I’m not saying that Ferrell’s performance as the nation’s 40th president or the film itself would have necessarily been legendary or world-class or even good, but it might have been. Having read the script, I posted an opinion on 4.27 (two days before the Ferrell turnabout) that “if and when it gets made with a decent director in charge, Reagan could turn out to be Ferrell’s most substantive film ever.”

Imagine if the news had somehow gotten around Twitter-style in 1940 that a 25 year-old upstart had persuaded the RKO honchos to greenlight a film that would contain negative, unflattering views of the life of William Randolph Hearst. The Hearst empire (which sought to have the film suppressed or better yet burned after it was completed) would have instantly tried to get RKO to pull the plug, and it’s at least possible that RKO, not having yet committed major funds to the project, might have caved.
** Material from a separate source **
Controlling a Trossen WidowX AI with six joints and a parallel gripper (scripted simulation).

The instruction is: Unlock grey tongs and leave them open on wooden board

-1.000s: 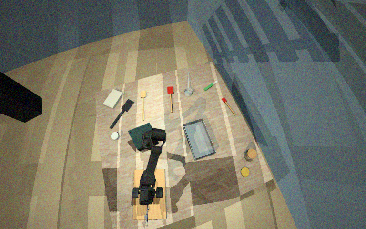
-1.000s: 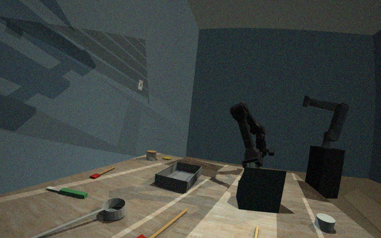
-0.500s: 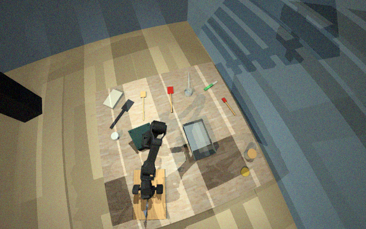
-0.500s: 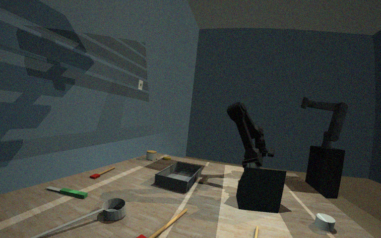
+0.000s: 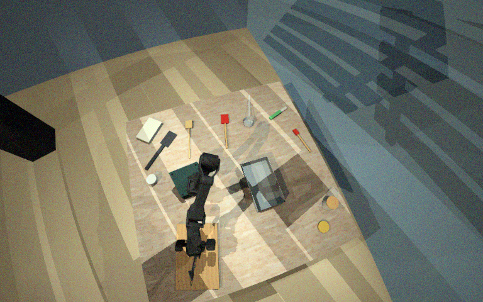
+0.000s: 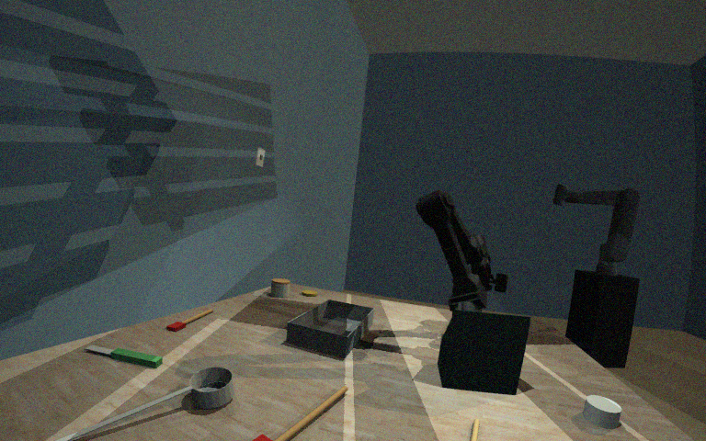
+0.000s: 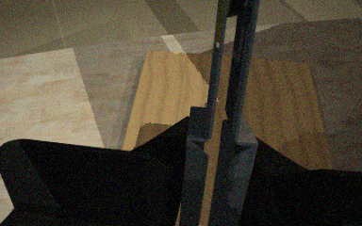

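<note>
Narrowly parted claw (image 5: 194,254) (image 7: 207,126) around the grey tongs (image 5: 193,272) (image 7: 241,61), above the wooden board (image 5: 180,274) (image 7: 287,104).

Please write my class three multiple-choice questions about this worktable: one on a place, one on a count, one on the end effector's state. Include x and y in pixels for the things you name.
1. Where is the end effector?
A) Over the roasting tin
B) Over the wooden board
C) Over the white cup

2. How many utensils with red heads lie on the table?
A) One
B) Two
C) Four

3. What is the end effector's state?
A) Wide open
B) Shut on nothing
C) Shut on the tongs

1: B, the top view shows the end effector (image 5: 194,255) (image 7: 207,126) above the wooden board (image 5: 180,277) (image 7: 287,104).
2: B, one red head (image 5: 224,119) is near the ladle (image 5: 248,121) (image 6: 211,388), the other (image 5: 295,132) (image 6: 176,326) near the green-handled tool (image 5: 275,114) (image 6: 136,357).
3: C, the wrist view shows the tongs (image 7: 241,61) between its fingers.
</note>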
But somehow this didn’t happen, probably for reasons having to do with character and cojones.

Imagine also if 22 years later U.S. Air Force reps and the family of Gen. Curtis LeMay had gotten wind of Stanley Kubrick‘s intention to savagely lampoon LeMay in a Columbia film about nuclear war, and their combined efforts, assisted by sympathetic newspaper columnists, managed to persuade Columbia to pull out. It could have conceivably happened.

You could probably compile a list of dozens of award-winning, critically-hailed films that might have been stopped in their pre-production tracks if their controversial subject matter and/or approach had gotten around and created serious blowback, resulting in the financiers (or the actors slated to play major roles) turning tail.

Why did Ferrell and his team decide to run from Reagan? It wasn’t just a matter of resistance but inner constitution. Being a good filmmaker isn’t just a matter of talent, judgment and stamina. You also need a little thing called balls.